## Your objective
Print, exactly as they stand, the lines below from the one that has "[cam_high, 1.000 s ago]" to the one that has "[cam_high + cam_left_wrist", inclusive, leaving out the pictures.

*** Record set ***

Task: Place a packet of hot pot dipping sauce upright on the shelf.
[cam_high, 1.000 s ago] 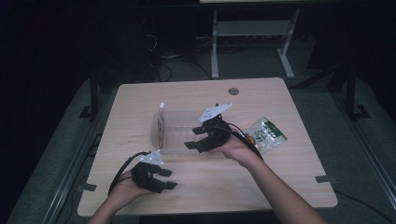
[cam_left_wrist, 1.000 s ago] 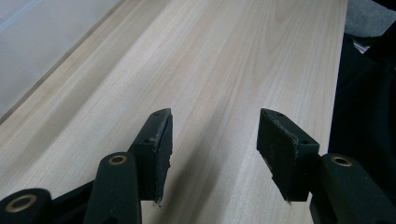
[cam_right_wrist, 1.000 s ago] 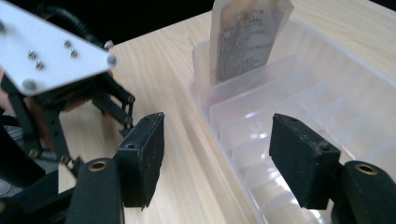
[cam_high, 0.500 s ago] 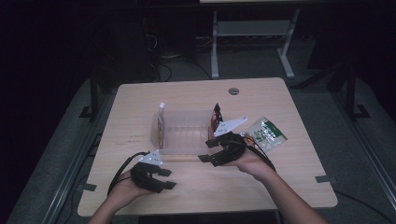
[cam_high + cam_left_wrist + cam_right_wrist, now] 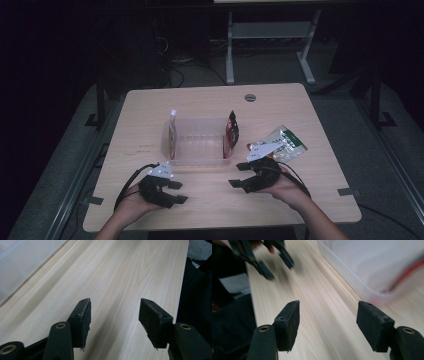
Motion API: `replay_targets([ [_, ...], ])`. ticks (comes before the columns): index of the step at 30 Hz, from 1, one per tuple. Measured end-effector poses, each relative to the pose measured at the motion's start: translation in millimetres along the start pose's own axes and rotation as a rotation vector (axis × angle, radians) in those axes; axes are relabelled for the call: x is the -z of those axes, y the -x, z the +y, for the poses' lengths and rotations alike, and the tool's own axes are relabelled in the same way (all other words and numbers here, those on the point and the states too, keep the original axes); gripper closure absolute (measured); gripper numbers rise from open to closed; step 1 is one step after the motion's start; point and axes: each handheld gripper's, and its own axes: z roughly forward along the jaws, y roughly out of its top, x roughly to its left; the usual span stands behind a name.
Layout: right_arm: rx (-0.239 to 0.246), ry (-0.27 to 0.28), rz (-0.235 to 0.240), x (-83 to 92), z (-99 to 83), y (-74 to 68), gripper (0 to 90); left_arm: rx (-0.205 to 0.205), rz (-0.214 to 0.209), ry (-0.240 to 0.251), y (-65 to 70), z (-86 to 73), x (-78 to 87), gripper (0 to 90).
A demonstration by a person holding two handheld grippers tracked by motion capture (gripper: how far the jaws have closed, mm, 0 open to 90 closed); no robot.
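A clear plastic bin [image 5: 197, 145] stands mid-table. An orange-and-white pouch [image 5: 172, 134] leans upright at its left end, and a dark red pouch [image 5: 231, 131] at its right end. A green packet [image 5: 286, 142] lies flat on the table right of the bin. My left gripper [image 5: 181, 192] rests near the front edge, open over bare wood [image 5: 115, 303]; its jaws have just been opening slightly, with nothing between them. My right gripper [image 5: 236, 175] is low in front of the bin's right corner, open and holding nothing [image 5: 329, 304]. The bin's wall [image 5: 367, 270] is blurred ahead of it.
The wooden table [image 5: 150, 107] has a round cable hole [image 5: 250, 97] at the back. Cables trail from both grippers. A white desk frame [image 5: 265, 35] stands on the dark floor behind. The left gripper [image 5: 274, 260] shows blurred across the right gripper view.
My right gripper has drawn back from the bin's right end toward the person and sunk near the table. The red pouch now stands uncovered in the bin. The left hand stayed put.
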Motion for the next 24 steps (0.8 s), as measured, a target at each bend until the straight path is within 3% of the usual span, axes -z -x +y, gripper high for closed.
replay_targets([
  [9,-0.068,-0.015,-0.081,22.6,-31.0,20.6,34.8,-0.001,0.004,0.003,-0.6,0.8,-0.1,40.0],
  [19,-0.173,0.000,-0.195,42.0,-42.1,66.4,42.6,0.001,0.003,0.011,-0.8,1.6,-0.5,39.2],
  [22,-0.196,0.013,-0.228,43.4,-42.2,82.6,49.4,0.000,0.007,0.010,-1.2,1.8,-0.3,39.2],
  [24,-0.230,0.023,-0.230,44.2,-40.5,93.7,59.9,0.001,0.003,0.004,-1.1,2.2,-0.5,39.2],
])
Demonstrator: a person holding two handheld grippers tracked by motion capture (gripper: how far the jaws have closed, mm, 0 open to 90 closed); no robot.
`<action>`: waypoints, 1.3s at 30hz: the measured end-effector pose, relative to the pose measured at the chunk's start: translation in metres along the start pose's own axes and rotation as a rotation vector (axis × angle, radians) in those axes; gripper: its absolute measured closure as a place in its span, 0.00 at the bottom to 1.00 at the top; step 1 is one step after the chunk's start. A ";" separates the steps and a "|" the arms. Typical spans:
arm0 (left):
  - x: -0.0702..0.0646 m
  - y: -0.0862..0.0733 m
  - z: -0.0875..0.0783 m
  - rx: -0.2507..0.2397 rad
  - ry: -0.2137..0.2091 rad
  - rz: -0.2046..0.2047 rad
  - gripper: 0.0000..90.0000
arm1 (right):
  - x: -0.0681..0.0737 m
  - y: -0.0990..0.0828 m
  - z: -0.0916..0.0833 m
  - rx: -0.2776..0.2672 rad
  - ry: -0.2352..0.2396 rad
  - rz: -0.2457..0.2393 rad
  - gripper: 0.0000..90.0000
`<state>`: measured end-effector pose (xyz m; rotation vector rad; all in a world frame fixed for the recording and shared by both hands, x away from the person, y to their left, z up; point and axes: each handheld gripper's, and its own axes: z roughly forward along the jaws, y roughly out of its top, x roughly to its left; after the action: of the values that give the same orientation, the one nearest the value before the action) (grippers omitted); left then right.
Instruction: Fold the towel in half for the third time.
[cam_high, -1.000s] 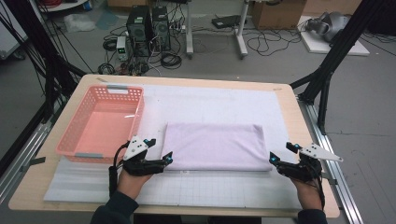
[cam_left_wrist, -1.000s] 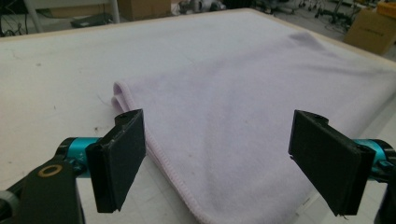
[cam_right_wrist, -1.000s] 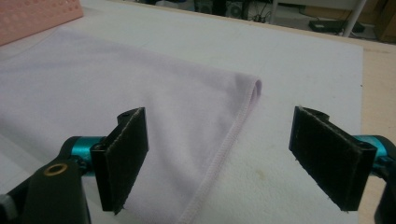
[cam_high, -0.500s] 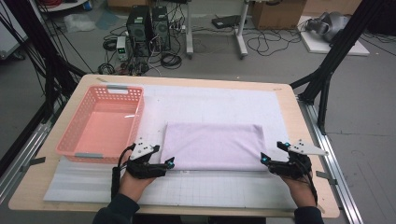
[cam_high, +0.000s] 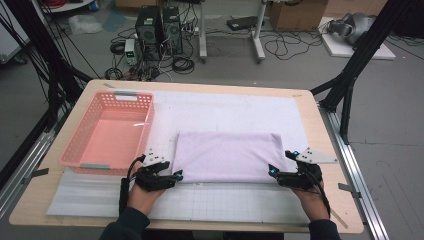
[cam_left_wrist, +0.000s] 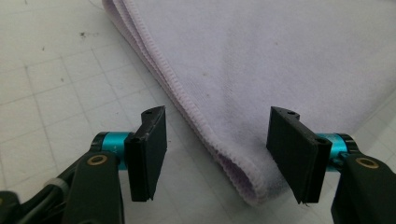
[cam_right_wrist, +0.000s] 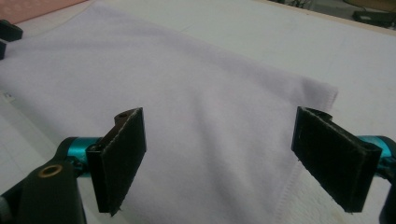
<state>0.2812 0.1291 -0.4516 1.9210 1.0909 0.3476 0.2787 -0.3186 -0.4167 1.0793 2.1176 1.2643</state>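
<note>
lilac towel (cam_high: 226, 156) lies folded flat on the white mat (cam_high: 235, 107), middle of the table (cam_high: 327, 150), long side running left to right. pink basket (cam_high: 109, 132) sits just left of it, on the left part of the mat, apart from the towel.

left gripper (cam_high: 175, 175) is down at the towel's near left corner, held low over the mat. in the left gripper view its jaws have just been closing in, and the folded corner (cam_left_wrist: 252, 184) with its stitched hem sits right between them. a gap shows on both sides of the cloth, so the pads are not pressing yet: jaws apart, nothing clamped.

right gripper (cam_high: 273, 171) is over at the near right corner, grey plate (cam_high: 313, 156) on top, pointing left along the towel's near edge. in the right gripper view its jaws stand wide apart with the towel (cam_right_wrist: 187, 107) spread out beyond them, the right edge and its hem running between the pads. no squeeze on the cloth there either, jaws well open.

both hands come in from the near edge of the table, one at each near corner of the towel. towel itself lies smooth, stacked layers showing at the left fold.
</note>
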 end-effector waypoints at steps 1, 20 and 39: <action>0.000 0.000 0.001 0.002 0.000 -0.002 0.44 | 0.002 0.001 0.001 -0.002 0.009 -0.007 0.18; -0.005 -0.001 0.004 0.019 -0.089 -0.014 0.86 | 0.043 0.048 0.064 0.035 0.152 -0.073 0.18; -0.003 -0.003 0.001 0.001 -0.093 -0.054 0.87 | 0.076 0.119 0.189 0.250 0.327 -0.188 0.24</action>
<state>0.2789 0.1269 -0.4538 1.8858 1.0792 0.2257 0.4123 -0.1247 -0.4020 0.7833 2.6107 1.1726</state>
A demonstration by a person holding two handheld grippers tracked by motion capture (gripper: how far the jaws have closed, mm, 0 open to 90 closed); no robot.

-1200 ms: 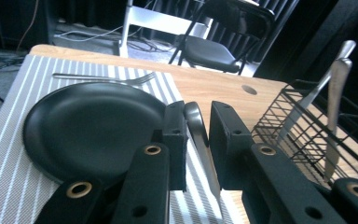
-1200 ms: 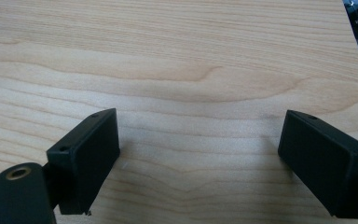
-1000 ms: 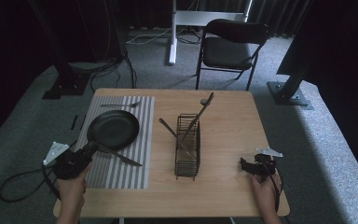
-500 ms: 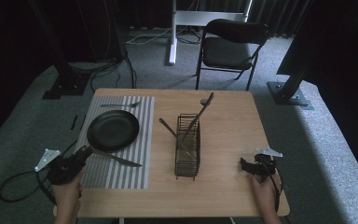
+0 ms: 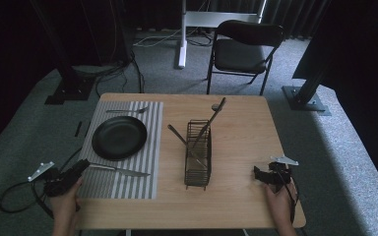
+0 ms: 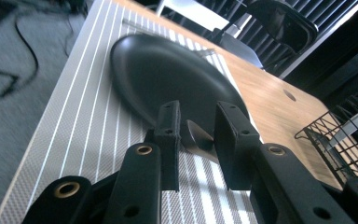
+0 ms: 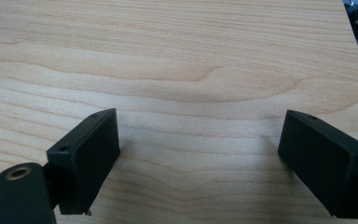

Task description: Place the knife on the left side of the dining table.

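Note:
A table knife [image 5: 120, 170] lies on the striped grey placemat [image 5: 142, 147], in front of a black plate [image 5: 119, 136]. My left gripper [image 5: 82, 165] is at the table's front-left corner and points at the knife's handle end. In the left gripper view the gripper [image 6: 199, 109] keeps a narrow gap between its jaws. The knife handle [image 6: 196, 135] shows in that gap, beyond the pads and untouched, with the plate [image 6: 168, 70] behind it. My right gripper [image 5: 257, 174] rests wide open on bare wood near the front right, and it [image 7: 200, 135] holds nothing.
A black wire basket [image 5: 198, 157] stands mid-table with a few utensils leaning in it. A fork [image 5: 125, 110] lies at the placemat's far end. A folding chair [image 5: 243, 49] stands beyond the table. The left gripper's cable trails off the left table edge.
My left gripper has drawn back and down towards the front-left corner, away from the knife, which stays on the placemat. The right gripper has not moved.

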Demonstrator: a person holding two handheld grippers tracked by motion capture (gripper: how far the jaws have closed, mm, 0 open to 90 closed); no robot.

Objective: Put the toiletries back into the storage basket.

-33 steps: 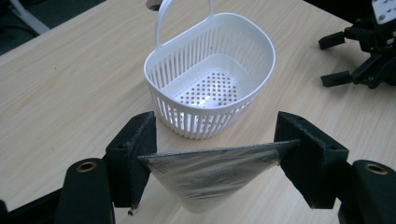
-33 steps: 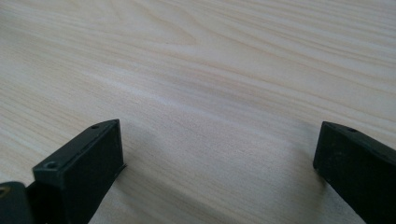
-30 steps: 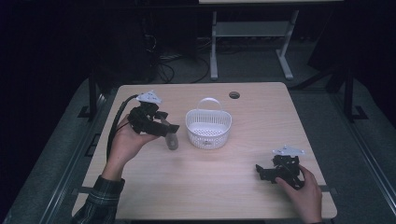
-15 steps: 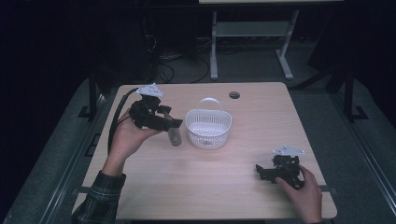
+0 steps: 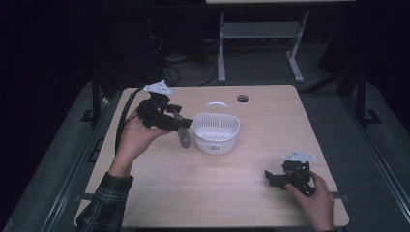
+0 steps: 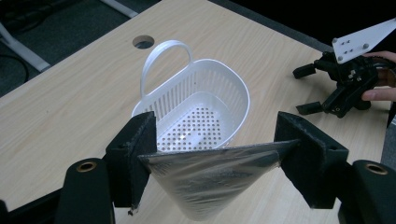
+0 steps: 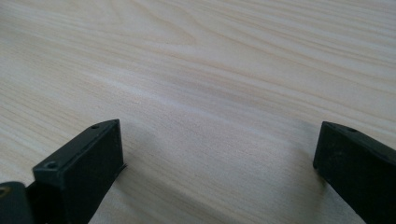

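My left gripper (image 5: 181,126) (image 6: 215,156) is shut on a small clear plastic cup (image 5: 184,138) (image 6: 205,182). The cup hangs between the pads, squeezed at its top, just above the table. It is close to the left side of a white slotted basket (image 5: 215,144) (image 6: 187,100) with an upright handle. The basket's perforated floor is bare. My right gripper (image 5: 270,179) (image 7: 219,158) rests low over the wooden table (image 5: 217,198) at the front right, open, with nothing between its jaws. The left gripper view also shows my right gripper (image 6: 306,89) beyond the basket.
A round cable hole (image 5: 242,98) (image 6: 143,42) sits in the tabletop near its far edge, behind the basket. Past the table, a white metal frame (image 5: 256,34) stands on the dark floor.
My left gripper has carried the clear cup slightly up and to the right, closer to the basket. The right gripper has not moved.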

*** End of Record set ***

## Expected answer
[cam_high, 1.000 s ago] 
[cam_left_wrist, 1.000 s ago] 
[cam_right_wrist, 1.000 s ago] 
[cam_high, 0.500 s ago] 
[cam_high + cam_left_wrist + cam_right_wrist, now] 

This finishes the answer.